▶ What is being asked
The answer must be every line from the entries below that includes "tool".

(Data records)

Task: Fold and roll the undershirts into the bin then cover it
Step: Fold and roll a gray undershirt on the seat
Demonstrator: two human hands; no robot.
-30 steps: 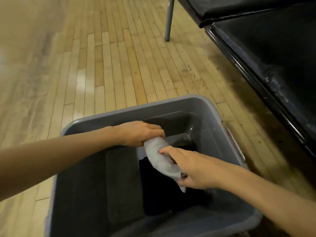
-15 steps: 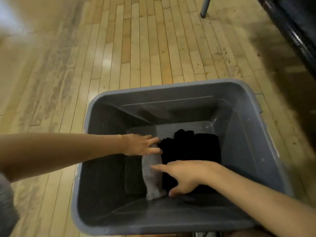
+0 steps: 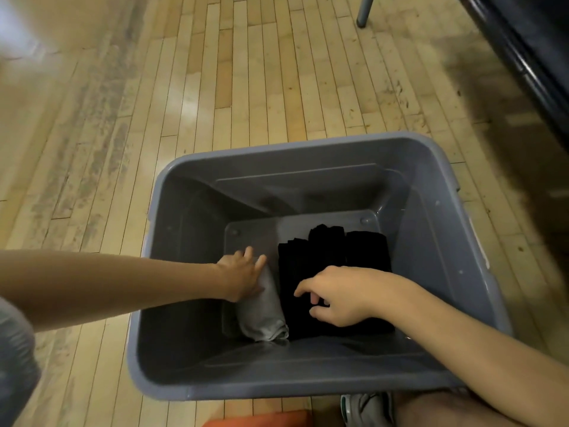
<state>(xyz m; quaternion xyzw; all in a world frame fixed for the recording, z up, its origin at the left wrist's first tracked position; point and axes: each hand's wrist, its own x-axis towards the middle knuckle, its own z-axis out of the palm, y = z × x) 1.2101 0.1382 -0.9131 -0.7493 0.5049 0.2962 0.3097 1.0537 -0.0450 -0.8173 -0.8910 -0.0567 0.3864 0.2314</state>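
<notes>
Lying under left-hand fingers (image 3: 257, 262), grey rolled undershirt (image 3: 264, 315) touches black rolls (image 3: 335, 251).

Grey plastic bin (image 3: 308, 152) sitting on pale wooden plank floor (image 3: 246, 72), left hand (image 3: 241, 278) pressing flat on rolled grey undershirt (image 3: 264, 315), right hand (image 3: 338, 295) hovering loosely curled over rolled black undershirts (image 3: 338, 254) lying just right of it

A floor (image 3: 246, 87) of narrow pale wood strips is running away from the camera, scuffed and worn grey in a band on the left. Soft light is glaring off the boards at left and near the middle. A grey metal leg (image 3: 363, 10) is standing at the top, and a dark piece of furniture (image 3: 529, 57) is casting shadow along the right edge.
</notes>
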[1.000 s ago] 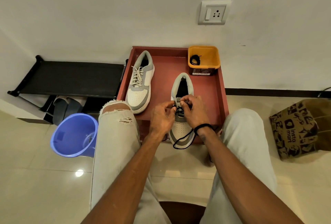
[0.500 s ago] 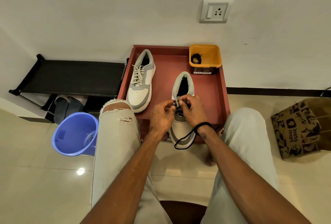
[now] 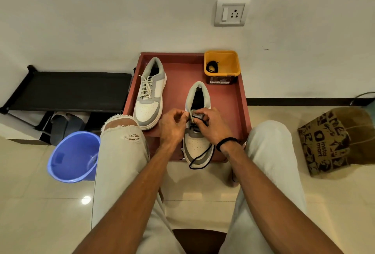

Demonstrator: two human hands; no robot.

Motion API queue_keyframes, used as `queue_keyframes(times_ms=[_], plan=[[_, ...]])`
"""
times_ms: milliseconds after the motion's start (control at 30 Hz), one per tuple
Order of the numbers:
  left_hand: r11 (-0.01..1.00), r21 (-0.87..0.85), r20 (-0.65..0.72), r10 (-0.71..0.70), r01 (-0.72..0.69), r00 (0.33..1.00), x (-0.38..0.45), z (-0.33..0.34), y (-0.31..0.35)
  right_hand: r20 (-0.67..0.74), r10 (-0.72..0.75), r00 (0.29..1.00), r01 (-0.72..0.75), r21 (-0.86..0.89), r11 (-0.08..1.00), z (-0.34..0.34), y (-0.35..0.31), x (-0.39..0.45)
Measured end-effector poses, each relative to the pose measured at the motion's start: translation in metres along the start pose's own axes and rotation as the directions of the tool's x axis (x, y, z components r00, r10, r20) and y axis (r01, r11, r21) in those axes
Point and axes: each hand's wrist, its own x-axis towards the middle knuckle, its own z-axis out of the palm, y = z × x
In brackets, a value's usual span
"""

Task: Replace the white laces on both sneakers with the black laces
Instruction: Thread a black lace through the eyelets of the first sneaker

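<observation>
Two grey and white sneakers stand on a red tray (image 3: 227,99). The left sneaker (image 3: 149,93) still carries white laces. The right sneaker (image 3: 197,132) has a black lace (image 3: 199,159) partly threaded, its loose end looping over the toe and off the tray's front edge. My left hand (image 3: 172,127) pinches the sneaker's left eyelet edge. My right hand (image 3: 212,126) pinches the black lace at the eyelets; a black band circles that wrist. A second black lace (image 3: 212,67) lies coiled in a yellow tub (image 3: 229,61) at the tray's back right.
A blue bucket (image 3: 74,156) stands on the floor by my left knee. A black shoe rack (image 3: 69,89) with slippers under it is at the left. A brown paper bag (image 3: 332,142) sits at the right. The wall with a socket (image 3: 231,12) is right behind the tray.
Both hands stay on the right sneaker's eyelets, with small finger movements on the black lace. The view has shifted slightly.
</observation>
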Motion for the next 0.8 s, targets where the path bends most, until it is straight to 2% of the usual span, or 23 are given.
queue_keyframes(times_ms=[67,167,233,300,433,667,800], plan=[[0.999,-0.040,-0.036,-0.023,0.022,0.999,0.001,-0.002,0.003,0.011,-0.003,1.000,0.004,-0.071,0.997,-0.009,0.000,-0.004],[0.959,-0.272,-0.106,-0.105,0.073,0.989,0.004,-0.014,0.007,0.034,0.003,0.999,0.003,-0.182,0.983,-0.019,0.002,-0.010],[0.928,-0.361,-0.091,-0.131,0.090,0.987,0.006,-0.022,0.005,0.060,0.017,0.998,-0.004,-0.211,0.977,-0.022,0.000,-0.013],[0.947,-0.305,-0.039,-0.118,0.100,0.992,0.004,-0.025,0.001,0.060,0.025,0.998,-0.011,-0.213,0.977,-0.022,-0.003,-0.016],[0.999,-0.037,0.044,-0.014,0.015,0.999,-0.003,-0.015,-0.003,0.021,0.035,0.999,-0.031,-0.166,0.986,-0.020,-0.009,-0.021],[0.998,-0.040,0.057,-0.037,0.039,0.998,0.002,0.006,-0.001,-0.005,0.048,0.999,-0.048,-0.258,0.965,-0.022,-0.008,-0.024],[0.999,-0.034,0.024,0.011,-0.010,1.000,0.002,0.004,0.001,-0.012,0.047,0.999,-0.048,-0.312,0.949,-0.025,-0.006,-0.024]])
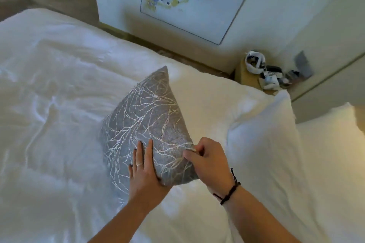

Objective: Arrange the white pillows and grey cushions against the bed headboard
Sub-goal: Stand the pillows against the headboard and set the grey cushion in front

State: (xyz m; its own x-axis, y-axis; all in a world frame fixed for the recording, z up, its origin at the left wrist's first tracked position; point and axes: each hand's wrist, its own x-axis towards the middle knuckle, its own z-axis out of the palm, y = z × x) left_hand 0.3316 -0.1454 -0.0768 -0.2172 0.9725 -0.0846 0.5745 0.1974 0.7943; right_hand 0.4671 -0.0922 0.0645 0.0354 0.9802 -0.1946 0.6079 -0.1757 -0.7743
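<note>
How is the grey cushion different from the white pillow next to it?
The grey cushion bears a pale branching pattern; the white pillow is plain. The grey cushion is held by the left hand and right hand; the white pillow is untouched. Both stand upright on the bed.

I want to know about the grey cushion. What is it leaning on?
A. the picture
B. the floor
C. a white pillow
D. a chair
C: the grey cushion, held by the left hand and right hand, stands on the bed with its back against a white pillow.
</note>
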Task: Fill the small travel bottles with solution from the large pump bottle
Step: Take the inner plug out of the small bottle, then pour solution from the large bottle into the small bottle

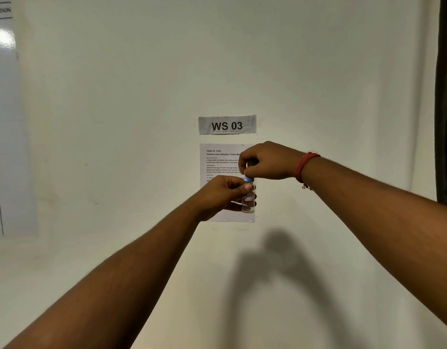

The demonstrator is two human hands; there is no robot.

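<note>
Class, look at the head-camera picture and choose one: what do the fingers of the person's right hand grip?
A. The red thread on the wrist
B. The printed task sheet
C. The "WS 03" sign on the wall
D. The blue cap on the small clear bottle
D: the right hand pinches the blue cap from above while the left hand holds the small clear bottle upright.

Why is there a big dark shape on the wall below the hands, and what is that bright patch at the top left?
Head view: the dark shape is the shadow of the raised arms, cast by light from in front; left hand holds the small bottle, right hand pinches its blue cap. The bright patch is glare on a glossy sheet; the wide lens stretches the forearms.
</note>
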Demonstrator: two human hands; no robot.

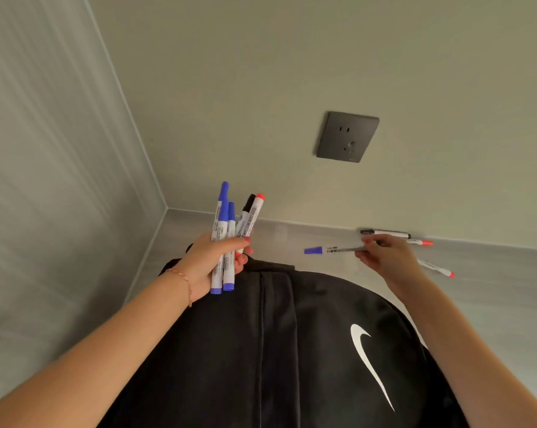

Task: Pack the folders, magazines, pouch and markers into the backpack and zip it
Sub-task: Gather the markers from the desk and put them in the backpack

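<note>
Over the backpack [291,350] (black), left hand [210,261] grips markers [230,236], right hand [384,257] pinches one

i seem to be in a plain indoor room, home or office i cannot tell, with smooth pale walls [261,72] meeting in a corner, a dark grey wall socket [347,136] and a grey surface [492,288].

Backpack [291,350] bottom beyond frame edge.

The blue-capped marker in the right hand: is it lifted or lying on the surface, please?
Lifted, it seems: the right hand pinches the blue-capped marker level above the grey surface.
</note>
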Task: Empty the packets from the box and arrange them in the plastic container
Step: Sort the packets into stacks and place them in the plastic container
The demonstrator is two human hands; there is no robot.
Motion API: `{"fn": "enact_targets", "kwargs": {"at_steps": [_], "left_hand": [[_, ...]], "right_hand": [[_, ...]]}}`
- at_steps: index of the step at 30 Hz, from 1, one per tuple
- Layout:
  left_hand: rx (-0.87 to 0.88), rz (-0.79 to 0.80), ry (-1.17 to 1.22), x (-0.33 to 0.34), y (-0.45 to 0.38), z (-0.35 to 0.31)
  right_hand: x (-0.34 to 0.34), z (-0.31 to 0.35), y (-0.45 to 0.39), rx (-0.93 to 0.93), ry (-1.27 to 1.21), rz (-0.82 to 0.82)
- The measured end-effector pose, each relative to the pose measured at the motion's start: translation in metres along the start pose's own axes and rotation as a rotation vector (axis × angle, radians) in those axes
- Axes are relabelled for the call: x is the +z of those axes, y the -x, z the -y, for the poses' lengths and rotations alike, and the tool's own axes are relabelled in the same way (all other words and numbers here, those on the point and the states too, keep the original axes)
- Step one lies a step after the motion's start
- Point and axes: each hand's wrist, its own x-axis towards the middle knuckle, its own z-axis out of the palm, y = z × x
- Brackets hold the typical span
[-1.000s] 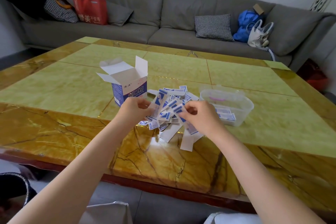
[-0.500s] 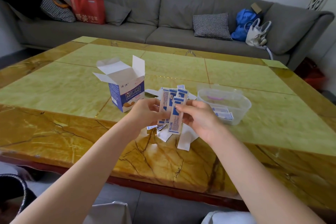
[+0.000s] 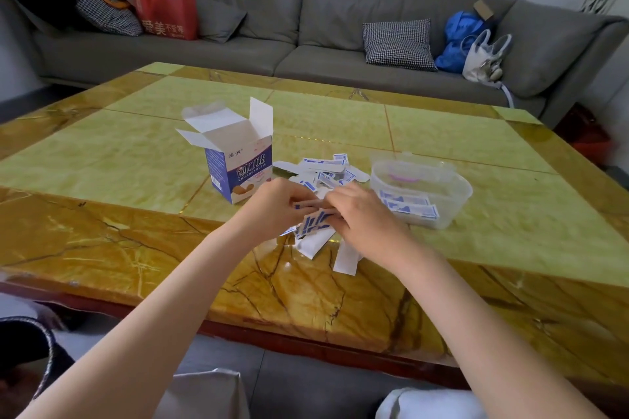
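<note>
I had both hands, left (image 3: 272, 206) and right (image 3: 364, 214), pinching a bundle of packets (image 3: 315, 219); the container (image 3: 459, 192) lay just right, nearer my right hand.

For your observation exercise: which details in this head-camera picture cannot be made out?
- Packets in both hands: their count, covered by the left hand and right hand.
- Box: its inside, hidden by its walls.
- Plastic container: its packet count, blurred by the wall.
</note>
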Motion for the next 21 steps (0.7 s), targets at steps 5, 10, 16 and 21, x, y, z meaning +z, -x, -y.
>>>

▶ Completed exercise
Measured end-effector poses, each relative to the pose measured at the motion's start: translation in metres along the start pose's own axes and rotation as the directions of the tool's x axis (x, y, z components r00, r10, r20) and y axis (r01, r11, r21) in those axes
- Axes are relabelled for the call: x is the +z of those axes, y the -x, z the -y, for the poses' lengths and rotations alike, and the tool's own axes are relabelled in the same way (all other words and numbers here, those on the point and the states too, keep the original axes)

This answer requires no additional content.